Harold Ritchey

Harold Ritchey


Dr. Harold Ritchey was widely regarded as the “father of solid-propellant rocketry.” 

Born on a farm in Ervin Township, Indiana, on October 5, 1912, he earned his bachelor’s and master’s degrees, as well as a doctorate in physical chemistry in 1938, from Purdue University. 

Ritchey served in the U.S. Navy from 1941 to 1946 and taught chemistry, chemical engineering, and the mechanics and thermodynamics of jet propulsion at the U.S. Naval Post Graduate School.

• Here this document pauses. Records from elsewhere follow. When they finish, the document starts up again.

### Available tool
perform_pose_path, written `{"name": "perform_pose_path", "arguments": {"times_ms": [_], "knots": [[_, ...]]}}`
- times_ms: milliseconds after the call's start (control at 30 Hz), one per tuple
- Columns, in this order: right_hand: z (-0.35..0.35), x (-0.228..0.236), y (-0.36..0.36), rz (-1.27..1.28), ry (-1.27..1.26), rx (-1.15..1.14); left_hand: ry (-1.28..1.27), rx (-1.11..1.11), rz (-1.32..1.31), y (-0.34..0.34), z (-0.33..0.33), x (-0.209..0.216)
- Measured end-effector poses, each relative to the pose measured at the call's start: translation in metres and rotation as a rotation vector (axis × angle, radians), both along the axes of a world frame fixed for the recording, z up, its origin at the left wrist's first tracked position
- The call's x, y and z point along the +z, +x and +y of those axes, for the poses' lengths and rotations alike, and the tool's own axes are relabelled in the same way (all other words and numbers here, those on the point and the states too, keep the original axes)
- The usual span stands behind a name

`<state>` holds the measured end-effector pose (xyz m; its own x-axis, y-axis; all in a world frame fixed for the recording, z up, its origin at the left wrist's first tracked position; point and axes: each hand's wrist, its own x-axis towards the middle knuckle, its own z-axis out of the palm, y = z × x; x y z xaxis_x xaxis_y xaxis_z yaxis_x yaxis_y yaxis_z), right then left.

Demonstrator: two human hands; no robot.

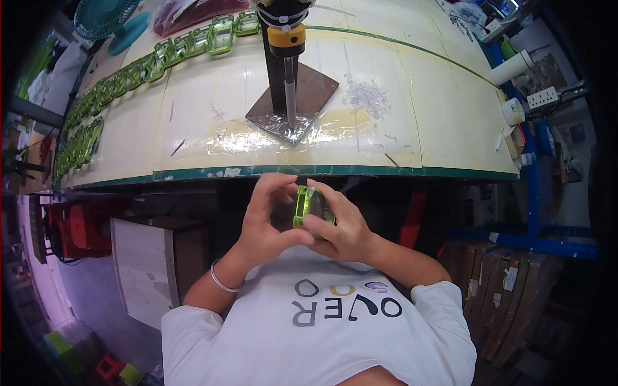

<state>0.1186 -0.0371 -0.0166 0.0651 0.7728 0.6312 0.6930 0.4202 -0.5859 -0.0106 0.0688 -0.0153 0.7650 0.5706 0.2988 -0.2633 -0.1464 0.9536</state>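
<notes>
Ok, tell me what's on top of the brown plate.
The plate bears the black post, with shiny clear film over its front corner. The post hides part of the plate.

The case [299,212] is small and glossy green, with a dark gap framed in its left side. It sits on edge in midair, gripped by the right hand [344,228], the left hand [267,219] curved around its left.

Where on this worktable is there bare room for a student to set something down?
The worktable has two largely bare patches: right, between the clear scraps and the table's right edge; left, between the green cases and dark base plate, barring a thin dark stick near the front. Crowded: the back left, with cases and a teal fan.
</notes>
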Motion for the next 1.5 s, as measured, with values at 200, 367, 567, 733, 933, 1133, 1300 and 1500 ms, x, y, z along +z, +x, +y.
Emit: {"name": "perform_pose_path", "arguments": {"times_ms": [200, 367, 567, 733, 933, 1133, 1300, 1500], "knots": [[-0.004, -0.008, -0.008, 0.232, -0.059, 0.185, 0.116, -0.174, -0.026, 0.006, 0.018, -0.024], [0.014, 0.002, -0.012, 1.691, -0.391, 0.266, -0.795, -0.236, 0.089, 0.012, 0.004, -0.016], [0.047, 0.003, -0.001, 1.956, -0.274, 0.291, -0.715, -0.185, 0.056, 0.029, 0.019, -0.005], [0.055, 0.02, 0.002, 2.125, -0.325, 0.306, -0.646, -0.214, 0.071, 0.035, 0.032, 0.002], [0.057, 0.021, 0.001, 2.036, -0.332, 0.3, -0.631, -0.131, 0.091, 0.037, 0.029, 0.012], [0.057, 0.031, -0.002, 2.007, -0.304, 0.275, -0.609, -0.205, 0.015, 0.035, 0.032, 0.009], [0.054, 0.03, 0.0, 2.022, -0.381, 0.317, -0.619, -0.202, 0.053, 0.033, 0.032, 0.013], [0.051, 0.034, -0.001, 2.06, -0.416, 0.31, -0.636, -0.205, 0.069, 0.034, 0.03, 0.02]]}}
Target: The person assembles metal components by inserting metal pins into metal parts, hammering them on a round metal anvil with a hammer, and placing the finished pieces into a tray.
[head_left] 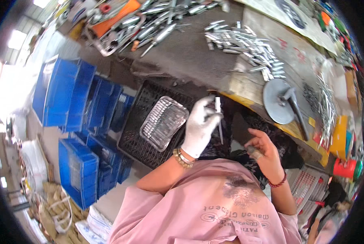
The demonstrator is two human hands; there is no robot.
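Observation:
My left hand [200,125], in a white glove, pinches a slim metal rod [220,122] with a wider silver head at its top end. The rod stands nearly upright in the picture, over dark cloth on my lap. To the right of it is my right hand [266,152], bare, with a grey wrap on one finger. Its fingers are half bent and apart, and I see nothing in them. Left of the gloved hand, a silver mesh basket [146,129] with small metal parts in it rests on a black plastic crate [127,140].
A pile of short silver parts [247,44] lies on the workbench [190,57], with longer metal pieces [159,34] farther left. A round grey metal disc with a handle [276,103] sits near the bench edge. Blue bins [78,171] are stacked at the left.

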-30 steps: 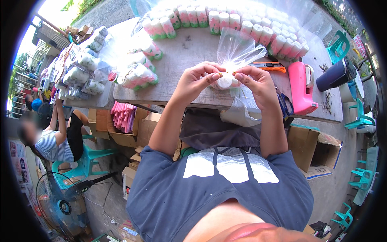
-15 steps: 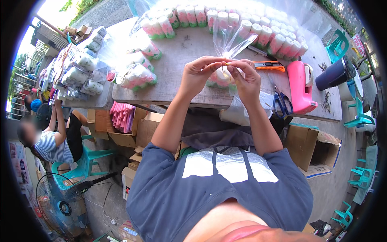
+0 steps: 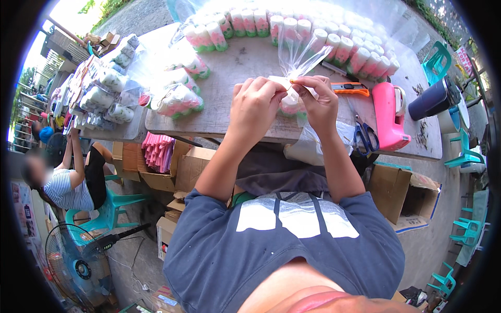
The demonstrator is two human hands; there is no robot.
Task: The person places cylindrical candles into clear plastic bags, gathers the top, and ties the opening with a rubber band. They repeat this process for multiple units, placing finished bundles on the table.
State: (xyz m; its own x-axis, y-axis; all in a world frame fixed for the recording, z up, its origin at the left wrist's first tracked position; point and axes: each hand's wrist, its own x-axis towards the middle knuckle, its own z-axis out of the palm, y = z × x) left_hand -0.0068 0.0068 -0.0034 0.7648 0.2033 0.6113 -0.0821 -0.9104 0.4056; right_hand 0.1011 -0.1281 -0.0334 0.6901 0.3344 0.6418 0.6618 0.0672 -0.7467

He also was chief of the nuclear reactor engineering department at the General Electric Co. Hanford Works in Richland, Washington. 

In 1954 he received the C.N. Hickman Award of the American Rocket Society for outstanding contributions to the field of solid-propellant rocketry, specifically for developments that removed size limitations of the rockets. 

He lived with his family in Ogden, Utah, from 1960-1966, when they moved to Pennsylvania, where Ritchey worked at Thiokol Chemical Company headquarters. He guided Thiokol’s rocket programs from the development of the first large, solid-propellant rocket that was successfully flight tested in 1953, all the way to the space shuttle solid rocket motor design effort. He was chairman of the board at Thiokol for 28 years, retiring in 1977. 

Dr. Harold Ritchey passed away in 2001 in Ogden, Utah. He and his late wife Helen had two sons - Dave Ritchey from Bozeman, Montana, and Steve Ritchey from Bradenton, Florida.